La figura del escritor profesional se acopla a esta maniobra que busca, ante todo, controlar la carga subversiva de lo inútil, de lo hecho por que sí, por el solo gusto de hacerlo. El resultado son textos que desde la primera frase evidencian la falta de amor (oh, amor, qué palabra); falta de amor por el proceso, por las palabras y la música que las sostienen, todo aquello que está más allá o más acá del tema, el proyecto y las ideas. Se respira esa falta de amor, los textos se delatan solos, cuerpos escritos bajo quirúrgicos procedimientos que buscan el resultado inmediato, el logro cosmético de una apariencia venal.
En un deporte altamente mercantilizado como el fútbol, Bielsa trajo de regreso el ideal del amateurismo, no como un volón utópico o demagógico que pretenda por sí solo derrotar los intereses transnacionales (loco, pero no tanto), sino como una apelación a los jugadores, los artistas, para que mantengan ese fuego sagrado del origen, en el barrio, y le permitan al fútbol conservar así, en un mínimo reservorio de decencia, su condición esencial de juego.
El amateurismo como forma de amor y rebeldía, el goce impune de lo inútil, como la pasión del hincha en el tablón o las pichangas de vida o muerte entre los amigos. También para el juego de la lectura que, ya fuera del colegio, sigue acosado por múltiples prescripciones que intentan controlarlo, evitar los desbordes, la pérdida de tiempo. Atenta a las exigencias que imponen los calendarios de novedades, Szymborska opta por declararse “una lectora amateur” y establecer con su Lecturas no obligatorias un mapa caprichoso que desconfigura los tiempos del aparato editorial.

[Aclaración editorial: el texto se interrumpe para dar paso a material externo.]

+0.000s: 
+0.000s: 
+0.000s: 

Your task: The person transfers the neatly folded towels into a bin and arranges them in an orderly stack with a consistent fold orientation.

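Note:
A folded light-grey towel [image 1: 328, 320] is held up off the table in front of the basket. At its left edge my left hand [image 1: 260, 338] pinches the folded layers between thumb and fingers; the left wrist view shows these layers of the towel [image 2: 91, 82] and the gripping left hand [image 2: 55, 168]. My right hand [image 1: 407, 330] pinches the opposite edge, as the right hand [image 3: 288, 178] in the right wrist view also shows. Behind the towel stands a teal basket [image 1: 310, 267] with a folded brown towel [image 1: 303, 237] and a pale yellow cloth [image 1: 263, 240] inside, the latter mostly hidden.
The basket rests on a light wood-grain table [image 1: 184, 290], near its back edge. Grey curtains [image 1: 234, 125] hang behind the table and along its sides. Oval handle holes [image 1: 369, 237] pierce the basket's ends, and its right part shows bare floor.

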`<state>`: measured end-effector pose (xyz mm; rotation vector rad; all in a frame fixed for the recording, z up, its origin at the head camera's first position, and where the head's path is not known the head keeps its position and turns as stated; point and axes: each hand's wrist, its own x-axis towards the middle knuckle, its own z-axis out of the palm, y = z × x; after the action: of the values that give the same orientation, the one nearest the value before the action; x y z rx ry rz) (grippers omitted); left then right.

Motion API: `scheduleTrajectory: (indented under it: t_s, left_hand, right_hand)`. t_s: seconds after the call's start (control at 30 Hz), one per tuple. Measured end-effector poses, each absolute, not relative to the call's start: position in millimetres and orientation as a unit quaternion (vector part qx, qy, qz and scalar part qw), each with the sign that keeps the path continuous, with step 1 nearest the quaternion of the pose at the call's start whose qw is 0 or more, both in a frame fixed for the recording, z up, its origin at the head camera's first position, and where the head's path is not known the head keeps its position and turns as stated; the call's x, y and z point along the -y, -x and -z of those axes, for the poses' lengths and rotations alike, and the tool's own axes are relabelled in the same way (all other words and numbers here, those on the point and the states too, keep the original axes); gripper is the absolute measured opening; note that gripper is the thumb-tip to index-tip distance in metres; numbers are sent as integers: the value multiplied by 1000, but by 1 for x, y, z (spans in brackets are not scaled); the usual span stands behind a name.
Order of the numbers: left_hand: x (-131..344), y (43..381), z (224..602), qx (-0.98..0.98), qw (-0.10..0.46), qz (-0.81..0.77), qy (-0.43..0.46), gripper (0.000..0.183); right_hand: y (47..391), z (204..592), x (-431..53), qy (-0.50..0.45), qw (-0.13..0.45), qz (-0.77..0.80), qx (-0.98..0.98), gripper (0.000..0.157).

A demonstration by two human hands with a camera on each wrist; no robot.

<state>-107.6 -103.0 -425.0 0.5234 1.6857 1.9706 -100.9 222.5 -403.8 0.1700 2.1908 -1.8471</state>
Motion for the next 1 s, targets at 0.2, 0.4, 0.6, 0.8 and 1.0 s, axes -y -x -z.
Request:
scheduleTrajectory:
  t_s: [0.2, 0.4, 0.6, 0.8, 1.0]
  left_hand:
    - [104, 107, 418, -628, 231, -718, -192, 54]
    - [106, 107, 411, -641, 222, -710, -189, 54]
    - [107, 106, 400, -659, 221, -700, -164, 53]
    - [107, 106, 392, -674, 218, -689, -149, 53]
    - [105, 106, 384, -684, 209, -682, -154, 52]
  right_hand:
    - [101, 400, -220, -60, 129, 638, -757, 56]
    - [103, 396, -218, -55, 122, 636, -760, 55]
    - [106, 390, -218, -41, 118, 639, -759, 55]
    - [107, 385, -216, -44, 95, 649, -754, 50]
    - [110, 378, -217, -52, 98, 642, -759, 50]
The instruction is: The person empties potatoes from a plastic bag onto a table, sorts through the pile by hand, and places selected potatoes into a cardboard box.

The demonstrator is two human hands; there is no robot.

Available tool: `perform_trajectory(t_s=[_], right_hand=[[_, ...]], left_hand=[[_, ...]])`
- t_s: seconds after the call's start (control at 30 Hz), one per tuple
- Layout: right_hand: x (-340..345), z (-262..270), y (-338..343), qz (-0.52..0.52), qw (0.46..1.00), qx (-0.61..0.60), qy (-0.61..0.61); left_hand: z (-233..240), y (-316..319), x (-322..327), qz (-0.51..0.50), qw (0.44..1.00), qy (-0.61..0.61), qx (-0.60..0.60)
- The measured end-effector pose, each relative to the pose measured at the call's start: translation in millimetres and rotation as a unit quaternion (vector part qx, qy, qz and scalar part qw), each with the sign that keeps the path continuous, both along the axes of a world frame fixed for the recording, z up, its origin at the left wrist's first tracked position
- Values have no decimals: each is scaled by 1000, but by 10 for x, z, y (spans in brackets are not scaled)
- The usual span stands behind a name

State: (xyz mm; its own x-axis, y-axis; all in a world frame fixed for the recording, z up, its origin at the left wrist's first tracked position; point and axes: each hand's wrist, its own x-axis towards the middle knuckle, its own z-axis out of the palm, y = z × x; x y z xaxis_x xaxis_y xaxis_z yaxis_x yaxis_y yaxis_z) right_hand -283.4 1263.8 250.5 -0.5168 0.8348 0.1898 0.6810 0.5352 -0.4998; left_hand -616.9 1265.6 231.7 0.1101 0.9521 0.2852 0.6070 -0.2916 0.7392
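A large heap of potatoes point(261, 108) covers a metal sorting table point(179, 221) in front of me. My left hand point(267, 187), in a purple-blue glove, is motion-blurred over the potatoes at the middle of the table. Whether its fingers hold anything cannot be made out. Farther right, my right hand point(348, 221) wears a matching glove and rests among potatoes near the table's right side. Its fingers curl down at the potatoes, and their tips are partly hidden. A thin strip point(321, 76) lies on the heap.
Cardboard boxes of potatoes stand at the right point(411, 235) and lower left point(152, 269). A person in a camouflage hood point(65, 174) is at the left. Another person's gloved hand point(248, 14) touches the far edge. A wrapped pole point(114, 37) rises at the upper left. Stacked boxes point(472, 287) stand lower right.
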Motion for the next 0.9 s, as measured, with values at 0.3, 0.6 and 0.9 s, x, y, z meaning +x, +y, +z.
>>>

Quizás si el mayor representante y defensor de este espíritu amateur en la escritura es Mario Levrero, ese niño calvo y con gafas gruesas, que confinado a un barrio silencioso de Montevideo, llevó el juego a sus posibilidades extremas, en el universo de la autoficción, el extrañamiento, el cómic de aventuras, el cuento infantil y hasta la divulgación seudocientífica. Fue su negación a “hacer carrera” la que le permitió la libertad suficiente para escribir lo que quería y necesitaba, y para concentrarse también en el cuerpo que escribe, la mano que se desplaza por el papel o percute el teclado. Se instaló así, para siempre, como un modelo de escritor que incomoda, piedra en el zapato en la carrera funcionaria del escritor profesional, forma radical de rebelarse al fetiche de la eficiencia capitalista.
Levrero como una “persona que escribe”, según la denominación de Hebe Uhart en el primer mandamiento de su decálogo (más uno), donde la negación del escritor profesional funciona como requisito básico para ser admitido en la fiesta de la escritura. Ambos, Levrero y Uhart, recomponen en la práctica la épica gozosa que la escritura y la lectura necesitan para procrear y sobrevivir en tiempos difíciles.